In a sense, the Burevestnik is both symbol and substance of a broader Russian strategy: asymmetric innovation. Moscow can’t match Washington plane for plane or ship for ship. But it can invest in unconventional, high-impact systems that disrupt the balance. That’s what this missile does - it forces the opponent to think differently, to spend differently, to fear differently.

There’s also a historical irony worth noting. The technology behind this “miracle missile” isn’t entirely new. In the 1950s, the U.S. flirted with a similar idea - Project Pluto, a nuclear-powered ramjet that could fly at supersonic speeds while spewing radioactive exhaust. It was eventually scrapped, partly because it was too dangerous even for the Cold War. Sixty years later, Russia dusted off the concept, fixed the engineering gaps, and turned moral hesitation into military advantage.

Still, one should not romanticize this as genius. It’s desperation mixed with ambition. For Russia, which trails the West in most conventional technologies, the Burevestnik is a shortcut to relevance - a way to declare: “We can still make you afraid.” And fear, as Putin understands better than most, is the cheapest form of power.

For Washington, the challenge now is whether to respond with proportion or panic. Accelerating nuclear modernization—new bombers, submarines, ICBMs - might seem logical, but it risks triggering exactly what Moscow wants: another costly arms race that drains Western economies while galvanizing nationalist resolve in Russia. Some American strategists suggest investing instead in point-defense lasers or directed-energy weapons to neutralize cruise missiles. Perhaps. But those technologies remain largely experimental, and time is not on their side.

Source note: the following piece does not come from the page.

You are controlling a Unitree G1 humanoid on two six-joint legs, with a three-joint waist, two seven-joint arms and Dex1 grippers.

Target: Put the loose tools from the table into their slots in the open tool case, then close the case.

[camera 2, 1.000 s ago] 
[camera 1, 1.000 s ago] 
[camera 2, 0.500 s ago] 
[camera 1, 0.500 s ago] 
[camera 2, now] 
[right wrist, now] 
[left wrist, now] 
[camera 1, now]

What’s needed, ironically, is what the Cold War eventually rediscovered: arms control. The old logic still applies - when you can’t guarantee protection, you negotiate restraint. The Burevestnik’s flight may mark the death of strategic complacency, but it also revives the argument for diplomacy. Deterrence alone cannot sustain peace in a world where a nuclear-powered missile can wander the skies for days.

And then there’s the ripple effect across the Global South. Moscow’s message isn’t only for Washington; it’s for everyone watching. A weapon that breaks the myth of Western safety inspires emulation. North Korea will certainly take notes. So will China, which has the resources to replicate or improve upon the design. A nuclear-powered cruise missile circling the Pacific could one day be Beijing’s ace card if conflict erupts over Taiwan. The chain reaction is easy to imagine: Japan and South Korea rethink their nuclear restraint, regional arms races ignite, and suddenly the fragile balance of the Indo-Pacific looks even more combustible.

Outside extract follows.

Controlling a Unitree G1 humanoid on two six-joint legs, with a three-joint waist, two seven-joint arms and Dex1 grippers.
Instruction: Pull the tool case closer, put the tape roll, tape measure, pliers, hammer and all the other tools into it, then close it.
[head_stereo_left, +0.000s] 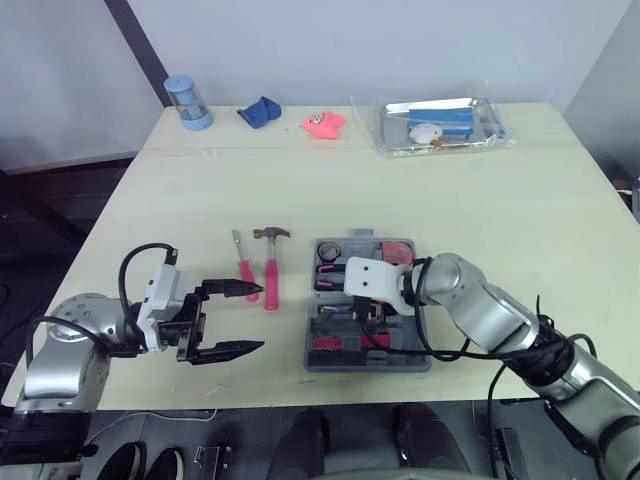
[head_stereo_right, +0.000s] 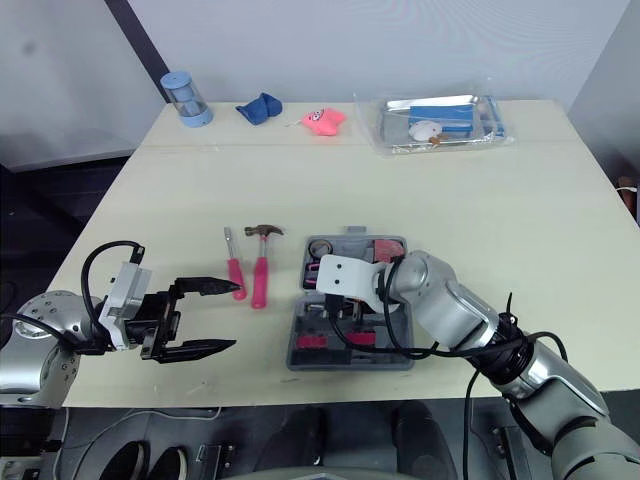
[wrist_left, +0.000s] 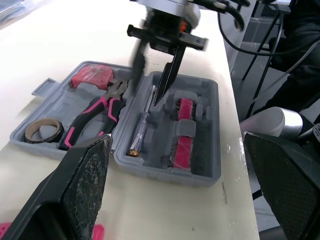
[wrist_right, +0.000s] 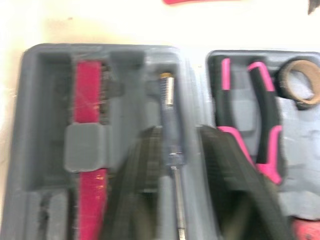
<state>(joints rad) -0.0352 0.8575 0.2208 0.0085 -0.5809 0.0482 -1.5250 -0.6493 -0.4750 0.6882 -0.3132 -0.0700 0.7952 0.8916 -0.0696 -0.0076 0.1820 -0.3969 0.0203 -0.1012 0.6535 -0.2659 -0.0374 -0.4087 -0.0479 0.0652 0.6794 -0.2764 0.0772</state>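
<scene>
Nearby: hammer (head_stereo_left: 271, 275), pink screwdriver (head_stereo_left: 245, 272) beside tool case (head_stereo_left: 400, 360) | right claw (wrist_left: 145, 95) astride tester (wrist_left: 142, 122)

Your left gripper (head_stereo_right: 232, 316) hovers low near the front edge of the table (head_stereo_right: 500, 220), fingers spread wide. Its upper tip is close to the small screwdriver (head_stereo_right: 233, 265), which lies side by side with the pink-handled hammer (head_stereo_right: 261, 268). Right of them sits the grey tool case (head_stereo_right: 345, 362), lying open — tape roll (head_stereo_right: 321, 247) and red tape measure (head_stereo_right: 391, 248) in its far half. Your right gripper (head_stereo_right: 338, 312) points down into the near half.
</scene>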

In the end, the Burevestnik’s importance isn’t just in what it can destroy, but in what it reveals. It exposes a psychological shift—the end of Western strategic comfort, the return of existential vulnerability. The United States, long accustomed to waging wars “over there,” must now confront the reality that the next one could reach home.

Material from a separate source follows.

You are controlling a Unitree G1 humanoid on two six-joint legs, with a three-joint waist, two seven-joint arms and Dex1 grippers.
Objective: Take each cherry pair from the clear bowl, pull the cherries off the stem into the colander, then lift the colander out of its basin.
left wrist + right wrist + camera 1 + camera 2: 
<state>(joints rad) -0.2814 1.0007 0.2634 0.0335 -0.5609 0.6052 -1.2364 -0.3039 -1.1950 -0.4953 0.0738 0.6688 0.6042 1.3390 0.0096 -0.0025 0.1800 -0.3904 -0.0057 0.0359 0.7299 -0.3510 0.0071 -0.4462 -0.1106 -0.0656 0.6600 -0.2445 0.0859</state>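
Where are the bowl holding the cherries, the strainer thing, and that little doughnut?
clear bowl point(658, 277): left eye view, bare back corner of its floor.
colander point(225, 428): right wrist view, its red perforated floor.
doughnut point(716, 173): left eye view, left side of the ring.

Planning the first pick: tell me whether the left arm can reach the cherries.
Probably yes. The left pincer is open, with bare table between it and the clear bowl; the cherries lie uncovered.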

Putin, ever the tactician, knows this. The Storm Petrel, as its name suggests, doesn’t need to strike to be effective. Its flight alone changes the weather - forcing adversaries to recalibrate, rearm, and reconsider. That’s the true weapon: uncertainty.

The question now is whether the West can adapt without losing its composure. To spend smarter, think colder, and - perhaps - talk again. Because if the world has entered a new nuclear century, filled with reactors on wings and invisible lines of deterrence, then reason, not reaction, may be the only defense left worth trusting.